From 4731c1a835a3847c11fde5aaa62943acccbd0ba1 Mon Sep 17 00:00:00 2001
From: Daniel Garvey <34486624+dan-garvey@users.noreply.github.com>
Date: Fri, 12 May 2023 21:11:45 -0500
Subject: [PATCH] prevent loading tokenizer on import (#1432)

also adds sentencepiece dep for exe
moved vicuna imports to after an if statement
in general we should avoid importing files that load whole models as
global variables
---
 .../scripts/sharded_vicuna_fp32.py            | 12 ++++++-----
 apps/language_models/scripts/stablelm.py      | 20 ++++++++++---------
 apps/stable_diffusion/shark_sd.spec           |  1 +
 apps/stable_diffusion/web/ui/stablelm_ui.py   | 13 ++++++------
 requirements.txt                              |  1 +
 5 files changed, 27 insertions(+), 20 deletions(-)

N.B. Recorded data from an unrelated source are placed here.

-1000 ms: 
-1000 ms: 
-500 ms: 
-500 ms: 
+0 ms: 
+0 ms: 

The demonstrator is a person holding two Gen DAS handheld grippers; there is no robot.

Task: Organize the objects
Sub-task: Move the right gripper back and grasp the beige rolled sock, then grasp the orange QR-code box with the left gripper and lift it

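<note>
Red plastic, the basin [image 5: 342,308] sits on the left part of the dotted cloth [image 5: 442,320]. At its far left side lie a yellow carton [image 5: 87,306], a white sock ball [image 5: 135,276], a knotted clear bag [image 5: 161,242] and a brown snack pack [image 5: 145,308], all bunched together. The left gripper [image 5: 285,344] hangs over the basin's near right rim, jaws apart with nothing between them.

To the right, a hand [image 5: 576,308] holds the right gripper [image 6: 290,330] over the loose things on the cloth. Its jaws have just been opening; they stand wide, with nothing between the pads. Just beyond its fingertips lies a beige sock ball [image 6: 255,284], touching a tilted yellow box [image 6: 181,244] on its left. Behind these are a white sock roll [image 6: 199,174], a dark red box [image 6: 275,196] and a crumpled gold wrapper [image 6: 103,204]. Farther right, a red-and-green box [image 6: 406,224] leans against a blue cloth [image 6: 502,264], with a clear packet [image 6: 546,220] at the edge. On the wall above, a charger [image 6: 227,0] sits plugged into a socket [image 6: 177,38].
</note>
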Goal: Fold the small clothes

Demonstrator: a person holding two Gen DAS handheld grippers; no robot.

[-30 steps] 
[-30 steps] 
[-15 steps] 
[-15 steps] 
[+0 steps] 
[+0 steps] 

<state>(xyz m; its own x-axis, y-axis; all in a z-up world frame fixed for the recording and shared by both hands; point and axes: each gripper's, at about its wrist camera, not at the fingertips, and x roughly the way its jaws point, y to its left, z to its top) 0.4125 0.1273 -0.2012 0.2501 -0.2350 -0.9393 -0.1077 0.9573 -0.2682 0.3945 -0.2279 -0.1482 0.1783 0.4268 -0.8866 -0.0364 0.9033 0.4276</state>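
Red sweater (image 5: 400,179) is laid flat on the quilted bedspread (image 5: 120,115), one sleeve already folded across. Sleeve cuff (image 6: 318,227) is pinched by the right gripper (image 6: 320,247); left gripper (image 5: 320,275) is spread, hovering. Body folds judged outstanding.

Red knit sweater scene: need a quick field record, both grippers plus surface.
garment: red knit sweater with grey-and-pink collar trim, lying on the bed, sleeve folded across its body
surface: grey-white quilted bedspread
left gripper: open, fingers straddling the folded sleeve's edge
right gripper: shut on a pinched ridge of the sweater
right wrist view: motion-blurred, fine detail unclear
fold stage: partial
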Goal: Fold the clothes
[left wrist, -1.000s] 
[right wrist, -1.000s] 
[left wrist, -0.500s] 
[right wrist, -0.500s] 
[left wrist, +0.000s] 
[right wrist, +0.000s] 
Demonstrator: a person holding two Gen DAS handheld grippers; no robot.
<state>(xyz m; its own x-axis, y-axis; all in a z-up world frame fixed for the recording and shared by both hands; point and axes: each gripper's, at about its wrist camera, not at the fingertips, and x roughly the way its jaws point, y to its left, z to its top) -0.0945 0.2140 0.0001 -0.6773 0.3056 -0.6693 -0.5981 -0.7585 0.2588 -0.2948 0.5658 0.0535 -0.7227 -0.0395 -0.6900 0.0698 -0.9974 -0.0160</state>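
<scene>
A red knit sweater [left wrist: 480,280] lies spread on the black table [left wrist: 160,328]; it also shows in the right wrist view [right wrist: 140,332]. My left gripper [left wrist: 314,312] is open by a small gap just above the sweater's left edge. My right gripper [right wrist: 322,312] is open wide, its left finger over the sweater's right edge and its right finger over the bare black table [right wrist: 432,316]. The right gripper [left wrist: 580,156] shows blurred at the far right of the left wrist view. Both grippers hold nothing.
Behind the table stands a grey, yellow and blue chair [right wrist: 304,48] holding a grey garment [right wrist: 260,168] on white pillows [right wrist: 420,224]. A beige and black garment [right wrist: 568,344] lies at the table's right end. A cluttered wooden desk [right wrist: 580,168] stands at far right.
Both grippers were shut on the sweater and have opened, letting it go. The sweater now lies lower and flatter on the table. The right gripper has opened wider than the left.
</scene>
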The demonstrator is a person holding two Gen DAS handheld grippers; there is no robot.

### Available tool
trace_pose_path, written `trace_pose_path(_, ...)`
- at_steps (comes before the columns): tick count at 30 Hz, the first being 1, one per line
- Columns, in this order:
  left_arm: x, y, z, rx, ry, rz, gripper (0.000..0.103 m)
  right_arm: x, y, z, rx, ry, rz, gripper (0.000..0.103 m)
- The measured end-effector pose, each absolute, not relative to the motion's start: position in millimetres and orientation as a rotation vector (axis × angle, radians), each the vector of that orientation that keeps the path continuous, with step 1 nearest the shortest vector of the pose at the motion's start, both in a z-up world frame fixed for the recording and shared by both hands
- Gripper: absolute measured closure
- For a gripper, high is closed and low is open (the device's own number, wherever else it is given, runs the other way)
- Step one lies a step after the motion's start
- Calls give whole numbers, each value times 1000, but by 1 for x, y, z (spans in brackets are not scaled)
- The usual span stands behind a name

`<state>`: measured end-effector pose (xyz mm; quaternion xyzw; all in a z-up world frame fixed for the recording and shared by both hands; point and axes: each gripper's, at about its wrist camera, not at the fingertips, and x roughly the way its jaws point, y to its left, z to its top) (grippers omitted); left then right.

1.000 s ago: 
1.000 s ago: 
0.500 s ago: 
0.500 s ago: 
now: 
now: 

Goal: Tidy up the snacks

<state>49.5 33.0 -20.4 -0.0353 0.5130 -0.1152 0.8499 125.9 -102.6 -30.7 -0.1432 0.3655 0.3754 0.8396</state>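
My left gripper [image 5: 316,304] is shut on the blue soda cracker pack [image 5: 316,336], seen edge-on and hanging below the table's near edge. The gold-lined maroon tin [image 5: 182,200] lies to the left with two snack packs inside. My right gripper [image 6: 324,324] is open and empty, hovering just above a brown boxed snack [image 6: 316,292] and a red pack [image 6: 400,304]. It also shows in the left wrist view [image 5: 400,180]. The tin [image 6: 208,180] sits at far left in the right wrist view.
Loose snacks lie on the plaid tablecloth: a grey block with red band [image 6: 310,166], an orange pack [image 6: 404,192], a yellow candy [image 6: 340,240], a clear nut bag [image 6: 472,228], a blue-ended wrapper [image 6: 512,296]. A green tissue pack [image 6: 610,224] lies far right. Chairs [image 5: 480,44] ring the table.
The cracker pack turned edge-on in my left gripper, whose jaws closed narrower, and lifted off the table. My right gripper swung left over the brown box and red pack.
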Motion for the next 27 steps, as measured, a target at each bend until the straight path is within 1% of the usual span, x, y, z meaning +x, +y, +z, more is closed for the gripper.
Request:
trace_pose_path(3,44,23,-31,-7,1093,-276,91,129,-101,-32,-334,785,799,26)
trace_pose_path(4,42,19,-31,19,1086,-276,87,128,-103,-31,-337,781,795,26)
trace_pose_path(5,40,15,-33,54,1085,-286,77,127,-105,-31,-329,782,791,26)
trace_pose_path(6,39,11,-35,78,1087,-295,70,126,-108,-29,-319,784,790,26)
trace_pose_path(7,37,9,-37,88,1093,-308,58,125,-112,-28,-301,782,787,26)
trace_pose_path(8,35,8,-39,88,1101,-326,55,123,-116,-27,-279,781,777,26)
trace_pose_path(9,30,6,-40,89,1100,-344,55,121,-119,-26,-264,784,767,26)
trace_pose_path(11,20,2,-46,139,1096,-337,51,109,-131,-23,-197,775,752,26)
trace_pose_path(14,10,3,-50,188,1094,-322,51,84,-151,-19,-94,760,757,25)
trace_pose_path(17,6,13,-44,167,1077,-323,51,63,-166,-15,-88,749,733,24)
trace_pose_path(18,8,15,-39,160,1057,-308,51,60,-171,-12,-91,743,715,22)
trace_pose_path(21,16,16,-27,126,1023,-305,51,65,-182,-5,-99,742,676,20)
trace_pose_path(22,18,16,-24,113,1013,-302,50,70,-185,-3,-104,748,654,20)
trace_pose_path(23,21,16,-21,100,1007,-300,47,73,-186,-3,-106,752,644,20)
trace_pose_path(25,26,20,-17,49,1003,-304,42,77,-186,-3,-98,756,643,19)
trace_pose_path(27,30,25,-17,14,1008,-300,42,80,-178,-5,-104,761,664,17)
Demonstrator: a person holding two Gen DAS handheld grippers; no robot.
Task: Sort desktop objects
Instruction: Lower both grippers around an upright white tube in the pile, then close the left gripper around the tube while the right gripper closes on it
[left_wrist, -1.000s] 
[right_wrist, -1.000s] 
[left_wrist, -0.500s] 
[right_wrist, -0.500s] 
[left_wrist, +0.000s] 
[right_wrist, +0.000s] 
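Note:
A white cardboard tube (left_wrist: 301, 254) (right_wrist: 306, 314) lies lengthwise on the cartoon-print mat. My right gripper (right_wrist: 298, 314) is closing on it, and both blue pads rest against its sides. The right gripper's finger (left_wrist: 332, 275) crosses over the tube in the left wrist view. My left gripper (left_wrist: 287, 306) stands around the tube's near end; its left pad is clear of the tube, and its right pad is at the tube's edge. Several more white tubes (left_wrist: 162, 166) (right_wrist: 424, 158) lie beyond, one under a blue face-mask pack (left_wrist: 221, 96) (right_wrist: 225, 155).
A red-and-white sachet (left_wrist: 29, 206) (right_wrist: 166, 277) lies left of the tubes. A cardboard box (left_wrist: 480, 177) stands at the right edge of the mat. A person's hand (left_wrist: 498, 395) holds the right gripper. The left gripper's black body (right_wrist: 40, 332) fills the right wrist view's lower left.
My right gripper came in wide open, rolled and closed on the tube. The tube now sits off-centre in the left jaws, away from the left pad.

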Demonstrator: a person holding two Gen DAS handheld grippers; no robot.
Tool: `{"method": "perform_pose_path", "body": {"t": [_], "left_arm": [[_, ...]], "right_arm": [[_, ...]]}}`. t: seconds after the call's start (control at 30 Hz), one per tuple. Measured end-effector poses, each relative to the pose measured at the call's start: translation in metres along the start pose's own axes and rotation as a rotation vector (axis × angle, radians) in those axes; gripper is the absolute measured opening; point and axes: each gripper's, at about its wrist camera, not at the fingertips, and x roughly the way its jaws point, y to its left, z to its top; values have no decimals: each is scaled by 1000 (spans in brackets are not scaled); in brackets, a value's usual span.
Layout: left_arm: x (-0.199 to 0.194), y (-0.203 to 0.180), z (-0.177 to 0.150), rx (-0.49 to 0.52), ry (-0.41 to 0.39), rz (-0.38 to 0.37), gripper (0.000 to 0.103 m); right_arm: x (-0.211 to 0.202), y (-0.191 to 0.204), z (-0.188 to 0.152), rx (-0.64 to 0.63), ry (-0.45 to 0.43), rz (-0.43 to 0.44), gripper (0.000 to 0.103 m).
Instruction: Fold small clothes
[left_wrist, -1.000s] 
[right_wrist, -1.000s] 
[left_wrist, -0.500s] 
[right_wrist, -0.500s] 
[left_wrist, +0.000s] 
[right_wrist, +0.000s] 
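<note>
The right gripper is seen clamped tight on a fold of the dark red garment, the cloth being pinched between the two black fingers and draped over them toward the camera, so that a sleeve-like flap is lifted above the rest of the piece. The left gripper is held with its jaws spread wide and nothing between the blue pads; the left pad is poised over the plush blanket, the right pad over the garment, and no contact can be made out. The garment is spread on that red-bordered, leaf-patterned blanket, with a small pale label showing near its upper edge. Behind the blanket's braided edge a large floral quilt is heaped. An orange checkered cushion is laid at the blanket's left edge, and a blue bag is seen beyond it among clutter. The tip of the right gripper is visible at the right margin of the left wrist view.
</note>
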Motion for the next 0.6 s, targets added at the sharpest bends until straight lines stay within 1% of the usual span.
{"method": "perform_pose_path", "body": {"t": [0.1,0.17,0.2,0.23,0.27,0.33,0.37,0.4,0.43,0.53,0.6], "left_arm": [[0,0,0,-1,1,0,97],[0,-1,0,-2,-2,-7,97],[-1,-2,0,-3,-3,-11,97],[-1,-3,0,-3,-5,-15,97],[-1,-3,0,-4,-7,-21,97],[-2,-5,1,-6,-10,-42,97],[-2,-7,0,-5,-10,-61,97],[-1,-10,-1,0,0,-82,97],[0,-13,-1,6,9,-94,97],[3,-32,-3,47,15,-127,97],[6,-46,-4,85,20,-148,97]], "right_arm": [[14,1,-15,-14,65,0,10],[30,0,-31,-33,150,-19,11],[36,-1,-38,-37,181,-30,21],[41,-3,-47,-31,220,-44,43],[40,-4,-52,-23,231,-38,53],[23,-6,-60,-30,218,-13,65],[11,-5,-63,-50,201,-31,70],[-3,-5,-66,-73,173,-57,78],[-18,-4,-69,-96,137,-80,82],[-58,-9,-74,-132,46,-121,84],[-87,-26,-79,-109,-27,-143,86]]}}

diff --git a/apps/language_models/scripts/sharded_vicuna_fp32.py b/apps/language_models/scripts/sharded_vicuna_fp32.py
index 931956bc..b20c6e01 100644
--- a/apps/language_models/scripts/sharded_vicuna_fp32.py
+++ b/apps/language_models/scripts/sharded_vicuna_fp32.py
@@ -399,10 +399,11 @@ def compile_vicuna_layer(
     return ts_g
 
 
-path = "TheBloke/vicuna-7B-1.1-HF"
-kwargs = {"torch_dtype": torch.float}
-vicuna_model = AutoModelForCausalLM.from_pretrained(path, **kwargs)
-tokenizer = AutoTokenizer.from_pretrained(path, use_fast=False)
+def get_model_and_tokenizer(path="TheBloke/vicuna-7B-1.1-HF"):
+    kwargs = {"torch_dtype": torch.float}
+    vicuna_model = AutoModelForCausalLM.from_pretrained(path, **kwargs)
+    tokenizer = AutoTokenizer.from_pretrained(path, use_fast=False)
+    return vicuna_model, tokenizer
 
 
 def compile_to_vmfb(inputs, layers, is_first=True):
@@ -577,7 +578,7 @@ def get_sharded_model():
     # SAMPLE_INPUT_LEN is used for creating mlir with dynamic inputs, which is currently an increadibly hacky proccess
     # please don't change it
     SAMPLE_INPUT_LEN = 137
-    global vicuna_model
+    vicuna_model = get_model_and_tokenizer()[0]
 
     placeholder_input0 = (
         torch.zeros([1, SAMPLE_INPUT_LEN, 4096]),
@@ -611,6 +612,7 @@ if __name__ == "__main__":
     prompt_history = "A chat between a curious user and an artificial intelligence assistant. The assistant gives helpful, detailed, and polite answers to the user's questions.\n"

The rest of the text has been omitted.